2. The method for anaerobic treatment of kitchen waste according to claim 1, wherein the mixed bacteria used in the anaerobic treatment include carbohydrate fermenting bacteria (Syntropho monas), carbohydrate fermenting bacteria (Alkaliphilus), Fat degrading bacteria (Erysipelot richia), Methanosaeta (Methanosaeta), Methanospirillum (Methanospirillum), Clostridia (Clostridia).
3. The method for anaerobic treatment of kitchen waste according to claim 1, characterized in that: among the mixed bacteria used in the anaerobic treatment, the carbohydrate fermentation bacteria (Syntro phomonas) account for the ratio of the number of effective viable bacteria 50-60%, carbohydrate fermentation bacteria (Alkaliphilus) accounted for 20-30% of effective live bacteria, fat-degrading bacteria (Erysipelotrichia) accounted for 4-10% of effective live bacteria, and Methanosaeta accounted for The ratio of the number of effective viable bacteria is 3-10%, and the ratio of Clostridium paraputrificum to the number of effective viable bacteria is 3-10%.

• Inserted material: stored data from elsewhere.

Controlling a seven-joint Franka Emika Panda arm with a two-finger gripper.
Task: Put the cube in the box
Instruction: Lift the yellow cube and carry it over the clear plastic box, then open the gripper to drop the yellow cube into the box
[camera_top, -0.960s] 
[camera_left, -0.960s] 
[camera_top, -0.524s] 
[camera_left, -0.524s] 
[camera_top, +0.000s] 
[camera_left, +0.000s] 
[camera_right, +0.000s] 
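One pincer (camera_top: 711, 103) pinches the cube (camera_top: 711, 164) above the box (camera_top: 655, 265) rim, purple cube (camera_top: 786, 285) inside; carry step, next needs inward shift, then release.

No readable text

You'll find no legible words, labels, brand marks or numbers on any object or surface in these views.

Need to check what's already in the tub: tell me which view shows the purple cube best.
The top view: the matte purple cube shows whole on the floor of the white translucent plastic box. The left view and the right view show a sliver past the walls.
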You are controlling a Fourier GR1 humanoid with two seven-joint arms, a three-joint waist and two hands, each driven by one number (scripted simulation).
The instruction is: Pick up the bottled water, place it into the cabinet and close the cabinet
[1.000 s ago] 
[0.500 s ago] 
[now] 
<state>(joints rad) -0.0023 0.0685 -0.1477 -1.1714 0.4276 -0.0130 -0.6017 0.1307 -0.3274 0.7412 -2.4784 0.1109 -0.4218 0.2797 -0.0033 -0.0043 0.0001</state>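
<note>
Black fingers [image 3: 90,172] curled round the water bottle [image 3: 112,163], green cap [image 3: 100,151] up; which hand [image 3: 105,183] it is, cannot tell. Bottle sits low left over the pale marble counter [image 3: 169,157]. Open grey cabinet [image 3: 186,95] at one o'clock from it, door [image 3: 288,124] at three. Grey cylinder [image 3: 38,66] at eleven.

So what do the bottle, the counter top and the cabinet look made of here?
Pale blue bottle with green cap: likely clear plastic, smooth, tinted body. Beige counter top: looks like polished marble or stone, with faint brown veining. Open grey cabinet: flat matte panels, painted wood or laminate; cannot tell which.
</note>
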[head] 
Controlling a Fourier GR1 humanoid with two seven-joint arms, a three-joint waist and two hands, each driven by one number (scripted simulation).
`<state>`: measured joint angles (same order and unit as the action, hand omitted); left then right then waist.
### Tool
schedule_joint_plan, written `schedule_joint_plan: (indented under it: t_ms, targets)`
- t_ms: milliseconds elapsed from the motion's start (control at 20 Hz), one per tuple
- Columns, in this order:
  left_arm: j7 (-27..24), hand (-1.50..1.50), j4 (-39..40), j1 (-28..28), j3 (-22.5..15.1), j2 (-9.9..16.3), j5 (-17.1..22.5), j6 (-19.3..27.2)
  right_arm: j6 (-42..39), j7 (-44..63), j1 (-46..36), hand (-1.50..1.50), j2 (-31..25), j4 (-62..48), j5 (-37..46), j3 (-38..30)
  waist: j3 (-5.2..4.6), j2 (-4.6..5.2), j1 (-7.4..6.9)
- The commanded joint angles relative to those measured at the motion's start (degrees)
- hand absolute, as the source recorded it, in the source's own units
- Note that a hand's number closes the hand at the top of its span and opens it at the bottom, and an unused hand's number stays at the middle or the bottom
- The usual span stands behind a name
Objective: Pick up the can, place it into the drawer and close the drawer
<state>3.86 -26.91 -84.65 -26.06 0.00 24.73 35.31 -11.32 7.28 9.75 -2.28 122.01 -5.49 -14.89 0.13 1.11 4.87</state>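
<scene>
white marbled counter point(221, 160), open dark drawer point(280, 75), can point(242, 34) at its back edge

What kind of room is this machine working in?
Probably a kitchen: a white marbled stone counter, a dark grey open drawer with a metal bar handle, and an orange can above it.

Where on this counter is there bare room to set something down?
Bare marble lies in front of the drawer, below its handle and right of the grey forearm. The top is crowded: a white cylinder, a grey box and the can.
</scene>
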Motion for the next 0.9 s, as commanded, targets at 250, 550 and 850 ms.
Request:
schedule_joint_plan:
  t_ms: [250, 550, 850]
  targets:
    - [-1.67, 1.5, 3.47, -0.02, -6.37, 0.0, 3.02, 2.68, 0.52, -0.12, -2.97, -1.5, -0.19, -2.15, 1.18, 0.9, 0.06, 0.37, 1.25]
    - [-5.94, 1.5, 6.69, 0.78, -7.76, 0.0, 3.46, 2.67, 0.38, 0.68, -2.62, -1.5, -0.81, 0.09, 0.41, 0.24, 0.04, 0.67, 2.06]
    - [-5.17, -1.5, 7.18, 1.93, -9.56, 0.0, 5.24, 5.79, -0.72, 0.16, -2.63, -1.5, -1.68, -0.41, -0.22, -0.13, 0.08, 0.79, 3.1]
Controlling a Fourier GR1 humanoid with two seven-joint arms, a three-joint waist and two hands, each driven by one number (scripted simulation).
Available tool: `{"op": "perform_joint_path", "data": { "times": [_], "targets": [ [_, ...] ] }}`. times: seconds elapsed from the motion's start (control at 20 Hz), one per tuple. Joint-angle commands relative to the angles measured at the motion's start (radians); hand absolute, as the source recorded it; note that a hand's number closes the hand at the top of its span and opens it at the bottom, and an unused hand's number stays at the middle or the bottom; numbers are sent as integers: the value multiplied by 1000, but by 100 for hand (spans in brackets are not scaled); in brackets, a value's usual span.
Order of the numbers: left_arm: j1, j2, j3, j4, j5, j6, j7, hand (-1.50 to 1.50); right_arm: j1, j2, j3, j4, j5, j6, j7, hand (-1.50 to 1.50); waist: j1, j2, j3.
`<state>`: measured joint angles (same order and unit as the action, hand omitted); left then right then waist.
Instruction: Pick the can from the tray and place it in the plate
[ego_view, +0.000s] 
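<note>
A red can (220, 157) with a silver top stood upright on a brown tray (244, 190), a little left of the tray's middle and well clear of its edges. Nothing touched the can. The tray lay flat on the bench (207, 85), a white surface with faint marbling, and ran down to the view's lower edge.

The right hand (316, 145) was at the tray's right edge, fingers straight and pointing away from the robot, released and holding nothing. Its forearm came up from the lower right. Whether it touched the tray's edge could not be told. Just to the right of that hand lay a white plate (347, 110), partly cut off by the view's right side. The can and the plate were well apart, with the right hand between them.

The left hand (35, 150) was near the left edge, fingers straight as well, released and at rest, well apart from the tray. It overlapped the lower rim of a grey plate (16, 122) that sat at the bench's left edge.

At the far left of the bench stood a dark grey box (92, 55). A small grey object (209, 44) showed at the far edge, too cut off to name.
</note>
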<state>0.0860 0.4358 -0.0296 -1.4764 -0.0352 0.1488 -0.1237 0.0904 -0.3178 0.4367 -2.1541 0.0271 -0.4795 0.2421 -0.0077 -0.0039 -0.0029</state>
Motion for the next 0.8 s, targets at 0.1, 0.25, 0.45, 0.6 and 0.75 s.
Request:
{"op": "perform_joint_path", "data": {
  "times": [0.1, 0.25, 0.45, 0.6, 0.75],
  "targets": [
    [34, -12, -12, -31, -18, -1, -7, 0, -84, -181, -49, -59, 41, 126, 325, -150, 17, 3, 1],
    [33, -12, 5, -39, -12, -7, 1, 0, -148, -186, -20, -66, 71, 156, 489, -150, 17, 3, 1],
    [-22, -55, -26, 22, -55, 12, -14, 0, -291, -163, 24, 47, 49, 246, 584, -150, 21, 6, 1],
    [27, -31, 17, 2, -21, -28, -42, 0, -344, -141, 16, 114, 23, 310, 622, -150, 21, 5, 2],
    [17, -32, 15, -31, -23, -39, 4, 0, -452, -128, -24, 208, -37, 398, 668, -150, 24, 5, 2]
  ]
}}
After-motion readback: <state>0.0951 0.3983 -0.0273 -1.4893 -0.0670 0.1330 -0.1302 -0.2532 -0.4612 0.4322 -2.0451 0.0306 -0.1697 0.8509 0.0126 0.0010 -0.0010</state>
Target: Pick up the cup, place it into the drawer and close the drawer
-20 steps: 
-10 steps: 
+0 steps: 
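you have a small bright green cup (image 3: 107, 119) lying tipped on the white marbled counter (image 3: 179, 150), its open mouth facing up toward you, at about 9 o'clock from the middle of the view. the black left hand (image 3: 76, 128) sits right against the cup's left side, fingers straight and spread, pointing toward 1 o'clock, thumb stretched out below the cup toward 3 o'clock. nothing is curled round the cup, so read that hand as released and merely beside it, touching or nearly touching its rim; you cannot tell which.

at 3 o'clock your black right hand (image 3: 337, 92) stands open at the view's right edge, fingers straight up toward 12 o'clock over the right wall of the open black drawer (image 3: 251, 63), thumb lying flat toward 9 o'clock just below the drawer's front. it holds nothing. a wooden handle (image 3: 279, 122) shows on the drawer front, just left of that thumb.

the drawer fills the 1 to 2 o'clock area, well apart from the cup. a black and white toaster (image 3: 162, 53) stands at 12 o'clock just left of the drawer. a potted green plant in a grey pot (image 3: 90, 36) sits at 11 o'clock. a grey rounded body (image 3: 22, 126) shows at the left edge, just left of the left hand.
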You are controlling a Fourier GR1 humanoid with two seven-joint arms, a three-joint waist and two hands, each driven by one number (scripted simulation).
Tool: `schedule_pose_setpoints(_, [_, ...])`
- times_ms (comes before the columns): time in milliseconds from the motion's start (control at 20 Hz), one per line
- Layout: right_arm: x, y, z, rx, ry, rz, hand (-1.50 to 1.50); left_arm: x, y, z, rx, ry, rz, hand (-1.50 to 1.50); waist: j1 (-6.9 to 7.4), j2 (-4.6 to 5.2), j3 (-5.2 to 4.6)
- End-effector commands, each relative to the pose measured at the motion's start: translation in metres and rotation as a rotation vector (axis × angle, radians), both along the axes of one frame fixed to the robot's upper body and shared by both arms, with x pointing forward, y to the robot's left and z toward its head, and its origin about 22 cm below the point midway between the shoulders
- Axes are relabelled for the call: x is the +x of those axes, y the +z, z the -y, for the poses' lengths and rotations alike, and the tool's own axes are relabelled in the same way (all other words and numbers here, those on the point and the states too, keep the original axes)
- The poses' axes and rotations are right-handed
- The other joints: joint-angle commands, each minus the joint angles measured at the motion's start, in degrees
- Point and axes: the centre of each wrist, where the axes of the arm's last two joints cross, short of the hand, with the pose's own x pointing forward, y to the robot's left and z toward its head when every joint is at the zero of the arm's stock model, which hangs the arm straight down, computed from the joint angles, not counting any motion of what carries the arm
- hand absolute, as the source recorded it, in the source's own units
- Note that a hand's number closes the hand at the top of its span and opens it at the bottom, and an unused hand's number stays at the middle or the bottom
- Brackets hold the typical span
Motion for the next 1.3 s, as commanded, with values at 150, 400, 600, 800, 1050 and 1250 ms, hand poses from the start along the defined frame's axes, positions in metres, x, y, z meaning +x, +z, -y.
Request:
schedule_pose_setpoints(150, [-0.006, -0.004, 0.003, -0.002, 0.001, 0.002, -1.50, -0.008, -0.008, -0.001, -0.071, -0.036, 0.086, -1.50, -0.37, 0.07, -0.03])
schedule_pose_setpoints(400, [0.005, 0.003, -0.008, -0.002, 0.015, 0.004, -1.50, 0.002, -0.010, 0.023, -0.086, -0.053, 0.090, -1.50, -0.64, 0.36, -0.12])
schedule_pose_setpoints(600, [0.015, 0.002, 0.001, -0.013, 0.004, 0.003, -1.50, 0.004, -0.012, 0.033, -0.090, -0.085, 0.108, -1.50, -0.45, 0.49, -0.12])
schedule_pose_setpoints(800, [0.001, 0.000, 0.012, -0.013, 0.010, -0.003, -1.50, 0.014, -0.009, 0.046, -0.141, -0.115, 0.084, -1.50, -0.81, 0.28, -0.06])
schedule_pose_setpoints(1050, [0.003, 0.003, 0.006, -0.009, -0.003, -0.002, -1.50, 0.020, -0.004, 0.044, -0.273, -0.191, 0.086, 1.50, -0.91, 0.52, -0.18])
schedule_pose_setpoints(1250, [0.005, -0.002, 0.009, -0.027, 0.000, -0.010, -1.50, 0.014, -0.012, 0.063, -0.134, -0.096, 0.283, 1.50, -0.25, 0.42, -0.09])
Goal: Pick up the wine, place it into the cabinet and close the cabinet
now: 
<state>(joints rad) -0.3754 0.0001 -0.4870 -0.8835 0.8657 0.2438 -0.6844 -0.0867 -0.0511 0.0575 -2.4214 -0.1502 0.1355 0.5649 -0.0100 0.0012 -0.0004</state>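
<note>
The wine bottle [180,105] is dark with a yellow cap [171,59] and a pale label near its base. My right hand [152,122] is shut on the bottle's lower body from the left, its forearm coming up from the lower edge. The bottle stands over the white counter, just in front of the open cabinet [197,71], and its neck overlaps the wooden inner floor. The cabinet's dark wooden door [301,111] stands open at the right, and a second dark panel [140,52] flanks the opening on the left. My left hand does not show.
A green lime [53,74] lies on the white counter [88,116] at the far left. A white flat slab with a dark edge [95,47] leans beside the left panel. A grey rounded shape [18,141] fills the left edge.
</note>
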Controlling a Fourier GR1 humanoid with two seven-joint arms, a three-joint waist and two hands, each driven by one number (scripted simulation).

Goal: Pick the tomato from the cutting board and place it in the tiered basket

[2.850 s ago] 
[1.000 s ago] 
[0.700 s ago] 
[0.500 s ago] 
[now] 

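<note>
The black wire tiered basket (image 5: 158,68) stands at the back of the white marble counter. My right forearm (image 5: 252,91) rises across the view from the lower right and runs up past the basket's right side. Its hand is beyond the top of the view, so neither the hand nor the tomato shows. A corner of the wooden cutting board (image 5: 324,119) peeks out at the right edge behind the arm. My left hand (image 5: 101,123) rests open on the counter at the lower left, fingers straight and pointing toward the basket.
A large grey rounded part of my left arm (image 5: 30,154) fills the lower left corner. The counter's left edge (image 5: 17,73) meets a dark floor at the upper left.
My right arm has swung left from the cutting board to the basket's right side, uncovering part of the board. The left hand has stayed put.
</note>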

4. The method for anaerobic treatment of kitchen waste according to claim 1, characterized in that: among the mixed bacteria used in the anaerobic treatment, the carbohydrate fermentation bacteria (Syntro phomonas) account for the ratio of the number of effective viable bacteria 55%, carbohydrate fermentation bacteria (Alkaliphilus) accounted for 25% of the effective number of live bacteria, fat-degrading bacteria (Erysipelotrichia) accounted for 8% of the effective number of live bacteria, Methanosaeta (Methanosaeta) accounted for the number of effective live bacteria ratio is 6%, Clostridium paraputrificum (Clostridium paraputrificum) accounts for 6% of the effective viable bacteria.
5. The method for anaerobic treatment of kitchen waste according to claim 1, characterized in that: in step (2), crushing to a particle size of 1 to 3 cm.
6. The method for anaerobic treatment of kitchen waste according to claim 1, characterized in that: in step (3), the desalination and degreasing treatment is to wash the dehydrated materials with water at 55°C-90°C To remove the salt and grease in the material.
7. The method for anaerobic treatment of kitchen waste according to claim 1, characterized in that: in step (4), the conditions of the anaerobic fermentation treatment include: controlling the fermentation temperature to 40-60°C and the rotating speed to 2 6 revolutions per minute, the air intake per kilogram of solid matter is 3-10m ³ /h, and the fermentation is 10-15 days.
8. The method for anaerobic treatment of kitchen waste according to claim 1, wherein in step (5), the temperature of drying and sterilizing is 120-160°C.